[2x^2-8x/x^2-16] / [8x^2/(x+4)^2]

= x+4/x
right?

*** (x+4)/x

I had (x+4)/(4x)

(use brackets, (x+4)/x is different from x+4/x , I have been making assumptions when you skipped the brackets )

Ah, you're right. I reduced the 2 and 8 to a 1:4 ratio but forgot to put the 4 as a coefficient in the denominator.

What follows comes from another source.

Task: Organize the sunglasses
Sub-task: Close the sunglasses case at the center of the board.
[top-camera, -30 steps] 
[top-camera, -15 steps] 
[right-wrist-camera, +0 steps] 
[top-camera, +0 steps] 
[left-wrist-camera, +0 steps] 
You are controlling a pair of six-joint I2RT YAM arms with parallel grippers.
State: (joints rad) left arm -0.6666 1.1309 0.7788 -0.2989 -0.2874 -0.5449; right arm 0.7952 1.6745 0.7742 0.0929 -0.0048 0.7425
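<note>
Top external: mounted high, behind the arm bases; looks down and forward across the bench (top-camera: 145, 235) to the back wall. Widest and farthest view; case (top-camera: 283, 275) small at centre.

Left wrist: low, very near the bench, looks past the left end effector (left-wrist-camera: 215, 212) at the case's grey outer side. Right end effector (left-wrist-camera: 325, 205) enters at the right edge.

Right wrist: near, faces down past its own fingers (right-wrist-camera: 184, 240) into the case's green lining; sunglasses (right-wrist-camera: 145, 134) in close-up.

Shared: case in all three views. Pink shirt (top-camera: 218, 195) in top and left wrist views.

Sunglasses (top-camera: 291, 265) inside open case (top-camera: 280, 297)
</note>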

To simplify the given expression, you'll need to follow a series of steps. Here's how you can approach it:

Step 1: Factorizing the expressions in the numerator and denominator:
In the numerator, you can factor out a common factor of 2x:
2x(x - 4)
In the denominator, you can factor the difference of squares:
(x^2 - 16) = (x + 4)(x - 4)

So now the expression becomes:
[2x(x - 4)/(x + 4)(x - 4)] / [8x^2/(x + 4)^2]

Step 2: Simplify the expression by canceling out common factors:
Since there is a (x - 4) term in both the numerator and the denominator, you can eliminate them:
2x/8x^2

Step 3: Simplify further:
To simplify the expression, cancel out the common factor of 2x from the numerator and denominator:
(2x)/(2x * 4x)
This leaves you with:
1/4x

Therefore, the simplified expression is (1/4x), not (x + 4)/x.